• [Work instructions] Word for word, transcribe the material below from its first line to the line with "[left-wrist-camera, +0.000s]", both included.

• [Exercise data]

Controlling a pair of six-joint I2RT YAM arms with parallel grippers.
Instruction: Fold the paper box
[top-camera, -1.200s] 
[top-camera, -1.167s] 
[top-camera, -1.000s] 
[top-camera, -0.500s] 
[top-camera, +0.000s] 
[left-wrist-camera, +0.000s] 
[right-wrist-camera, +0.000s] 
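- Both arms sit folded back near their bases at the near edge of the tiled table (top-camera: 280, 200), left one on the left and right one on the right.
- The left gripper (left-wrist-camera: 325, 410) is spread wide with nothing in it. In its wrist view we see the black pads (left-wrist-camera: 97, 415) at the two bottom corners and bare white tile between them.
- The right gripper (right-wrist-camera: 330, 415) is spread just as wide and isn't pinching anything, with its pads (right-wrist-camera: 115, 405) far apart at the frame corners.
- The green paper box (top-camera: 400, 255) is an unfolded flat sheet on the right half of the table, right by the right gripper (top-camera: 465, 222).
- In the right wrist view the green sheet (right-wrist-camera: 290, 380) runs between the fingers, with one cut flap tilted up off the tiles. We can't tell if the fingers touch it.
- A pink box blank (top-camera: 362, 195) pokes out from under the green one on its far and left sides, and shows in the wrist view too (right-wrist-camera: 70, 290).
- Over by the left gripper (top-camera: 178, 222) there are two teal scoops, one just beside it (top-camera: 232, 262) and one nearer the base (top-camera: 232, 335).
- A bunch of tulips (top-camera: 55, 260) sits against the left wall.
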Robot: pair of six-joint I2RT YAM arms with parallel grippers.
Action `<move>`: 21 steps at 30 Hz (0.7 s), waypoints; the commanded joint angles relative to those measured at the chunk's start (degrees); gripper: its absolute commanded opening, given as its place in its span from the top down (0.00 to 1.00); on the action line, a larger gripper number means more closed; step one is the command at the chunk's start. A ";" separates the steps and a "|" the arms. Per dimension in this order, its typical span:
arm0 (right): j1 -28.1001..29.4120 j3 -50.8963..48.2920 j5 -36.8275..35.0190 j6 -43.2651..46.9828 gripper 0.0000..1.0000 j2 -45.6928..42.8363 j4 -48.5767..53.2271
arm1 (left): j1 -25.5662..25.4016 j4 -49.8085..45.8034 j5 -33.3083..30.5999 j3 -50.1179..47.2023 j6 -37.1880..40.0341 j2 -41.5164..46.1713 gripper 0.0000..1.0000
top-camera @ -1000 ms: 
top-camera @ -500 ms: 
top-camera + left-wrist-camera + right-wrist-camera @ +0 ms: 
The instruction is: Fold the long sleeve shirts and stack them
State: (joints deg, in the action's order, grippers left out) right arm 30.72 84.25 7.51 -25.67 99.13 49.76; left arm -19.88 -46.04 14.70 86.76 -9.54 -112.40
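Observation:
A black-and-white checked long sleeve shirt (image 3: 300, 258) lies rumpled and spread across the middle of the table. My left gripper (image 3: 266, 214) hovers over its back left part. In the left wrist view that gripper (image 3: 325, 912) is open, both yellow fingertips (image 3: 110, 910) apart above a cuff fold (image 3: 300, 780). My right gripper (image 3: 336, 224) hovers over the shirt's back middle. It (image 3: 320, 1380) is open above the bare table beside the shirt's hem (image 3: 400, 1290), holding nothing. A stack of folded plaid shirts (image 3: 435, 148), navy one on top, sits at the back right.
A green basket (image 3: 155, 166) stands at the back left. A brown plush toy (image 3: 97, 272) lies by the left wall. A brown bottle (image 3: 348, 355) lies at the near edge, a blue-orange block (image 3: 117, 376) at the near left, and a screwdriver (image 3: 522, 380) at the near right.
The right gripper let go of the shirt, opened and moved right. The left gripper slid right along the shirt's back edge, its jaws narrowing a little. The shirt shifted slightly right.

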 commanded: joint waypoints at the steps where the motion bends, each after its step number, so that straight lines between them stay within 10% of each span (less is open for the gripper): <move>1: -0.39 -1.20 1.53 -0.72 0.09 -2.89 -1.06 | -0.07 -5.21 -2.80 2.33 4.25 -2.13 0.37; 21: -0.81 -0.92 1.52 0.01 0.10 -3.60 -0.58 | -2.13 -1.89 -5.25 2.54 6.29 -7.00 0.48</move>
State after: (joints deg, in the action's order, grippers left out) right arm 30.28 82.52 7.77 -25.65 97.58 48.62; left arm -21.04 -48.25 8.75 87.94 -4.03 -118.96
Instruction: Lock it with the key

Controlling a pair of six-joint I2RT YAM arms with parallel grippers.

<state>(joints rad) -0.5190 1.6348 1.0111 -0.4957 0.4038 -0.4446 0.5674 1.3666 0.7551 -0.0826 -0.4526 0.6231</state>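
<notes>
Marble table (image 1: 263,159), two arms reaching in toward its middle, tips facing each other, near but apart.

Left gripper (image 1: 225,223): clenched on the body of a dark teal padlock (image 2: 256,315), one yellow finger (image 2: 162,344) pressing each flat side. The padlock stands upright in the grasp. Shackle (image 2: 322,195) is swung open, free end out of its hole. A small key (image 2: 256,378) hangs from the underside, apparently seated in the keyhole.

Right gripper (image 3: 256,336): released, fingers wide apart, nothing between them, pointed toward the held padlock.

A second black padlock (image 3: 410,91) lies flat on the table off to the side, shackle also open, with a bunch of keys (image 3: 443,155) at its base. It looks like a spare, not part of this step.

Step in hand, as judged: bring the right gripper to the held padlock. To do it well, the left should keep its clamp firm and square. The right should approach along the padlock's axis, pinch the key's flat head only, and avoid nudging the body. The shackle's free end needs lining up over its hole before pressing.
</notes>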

• [Problem solution]
Controlling a pair of six-joint I2RT YAM arms with parallel grippers.
Instruction: Fold the paper box
[top-camera, -1.200s] 
[top-camera, -1.167s] 
[top-camera, -1.000s] 
[top-camera, -0.500s] 
[top-camera, +0.000s] 
[left-wrist-camera, +0.000s] 

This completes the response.